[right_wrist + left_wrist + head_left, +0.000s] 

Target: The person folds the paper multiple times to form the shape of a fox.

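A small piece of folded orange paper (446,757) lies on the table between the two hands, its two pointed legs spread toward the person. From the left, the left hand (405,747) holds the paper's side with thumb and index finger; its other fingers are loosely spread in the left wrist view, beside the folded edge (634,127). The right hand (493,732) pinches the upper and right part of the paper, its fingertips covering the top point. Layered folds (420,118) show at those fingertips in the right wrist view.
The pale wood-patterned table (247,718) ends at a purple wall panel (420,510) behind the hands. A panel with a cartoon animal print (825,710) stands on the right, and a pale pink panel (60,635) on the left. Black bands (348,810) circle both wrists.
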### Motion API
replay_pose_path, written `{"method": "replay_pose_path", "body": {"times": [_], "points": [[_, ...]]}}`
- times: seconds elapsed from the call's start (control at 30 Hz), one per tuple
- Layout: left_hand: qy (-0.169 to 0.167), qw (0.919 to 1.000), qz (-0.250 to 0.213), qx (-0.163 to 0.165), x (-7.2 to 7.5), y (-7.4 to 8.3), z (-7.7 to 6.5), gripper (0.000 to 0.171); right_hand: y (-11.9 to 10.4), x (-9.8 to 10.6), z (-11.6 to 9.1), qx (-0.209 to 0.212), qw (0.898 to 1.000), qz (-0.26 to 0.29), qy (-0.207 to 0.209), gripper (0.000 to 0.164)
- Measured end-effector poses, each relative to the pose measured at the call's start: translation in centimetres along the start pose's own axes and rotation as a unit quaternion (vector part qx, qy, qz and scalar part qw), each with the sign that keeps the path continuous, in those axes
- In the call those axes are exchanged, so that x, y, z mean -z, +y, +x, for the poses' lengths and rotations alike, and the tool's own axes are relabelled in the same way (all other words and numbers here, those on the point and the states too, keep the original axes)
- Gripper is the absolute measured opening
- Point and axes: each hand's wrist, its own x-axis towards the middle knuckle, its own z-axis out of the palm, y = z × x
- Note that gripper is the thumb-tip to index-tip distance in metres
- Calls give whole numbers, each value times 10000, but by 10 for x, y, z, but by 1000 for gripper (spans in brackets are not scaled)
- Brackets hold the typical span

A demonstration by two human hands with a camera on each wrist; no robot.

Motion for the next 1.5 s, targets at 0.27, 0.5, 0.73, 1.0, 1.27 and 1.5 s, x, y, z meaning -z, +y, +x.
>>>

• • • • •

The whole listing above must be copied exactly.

[right_wrist + left_wrist + head_left, +0.000s] 

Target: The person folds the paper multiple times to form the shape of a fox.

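A small piece of folded orange paper (446,757) lies on the table between the two hands, its two pointed legs spread toward the person. From the left, the left hand (405,747) holds the paper's side with thumb and index finger; its other fingers are loosely spread in the left wrist view, beside the folded edge (634,127). The right hand (493,732) pinches the upper and right part of the paper, its fingertips covering the top point. Layered folds (420,118) show at those fingertips in the right wrist view.
The pale wood-patterned table (247,718) ends at a purple wall panel (420,510) behind the hands. A panel with a cartoon animal print (825,710) stands on the right, and a pale pink panel (60,635) on the left. Black bands (348,810) circle both wrists.
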### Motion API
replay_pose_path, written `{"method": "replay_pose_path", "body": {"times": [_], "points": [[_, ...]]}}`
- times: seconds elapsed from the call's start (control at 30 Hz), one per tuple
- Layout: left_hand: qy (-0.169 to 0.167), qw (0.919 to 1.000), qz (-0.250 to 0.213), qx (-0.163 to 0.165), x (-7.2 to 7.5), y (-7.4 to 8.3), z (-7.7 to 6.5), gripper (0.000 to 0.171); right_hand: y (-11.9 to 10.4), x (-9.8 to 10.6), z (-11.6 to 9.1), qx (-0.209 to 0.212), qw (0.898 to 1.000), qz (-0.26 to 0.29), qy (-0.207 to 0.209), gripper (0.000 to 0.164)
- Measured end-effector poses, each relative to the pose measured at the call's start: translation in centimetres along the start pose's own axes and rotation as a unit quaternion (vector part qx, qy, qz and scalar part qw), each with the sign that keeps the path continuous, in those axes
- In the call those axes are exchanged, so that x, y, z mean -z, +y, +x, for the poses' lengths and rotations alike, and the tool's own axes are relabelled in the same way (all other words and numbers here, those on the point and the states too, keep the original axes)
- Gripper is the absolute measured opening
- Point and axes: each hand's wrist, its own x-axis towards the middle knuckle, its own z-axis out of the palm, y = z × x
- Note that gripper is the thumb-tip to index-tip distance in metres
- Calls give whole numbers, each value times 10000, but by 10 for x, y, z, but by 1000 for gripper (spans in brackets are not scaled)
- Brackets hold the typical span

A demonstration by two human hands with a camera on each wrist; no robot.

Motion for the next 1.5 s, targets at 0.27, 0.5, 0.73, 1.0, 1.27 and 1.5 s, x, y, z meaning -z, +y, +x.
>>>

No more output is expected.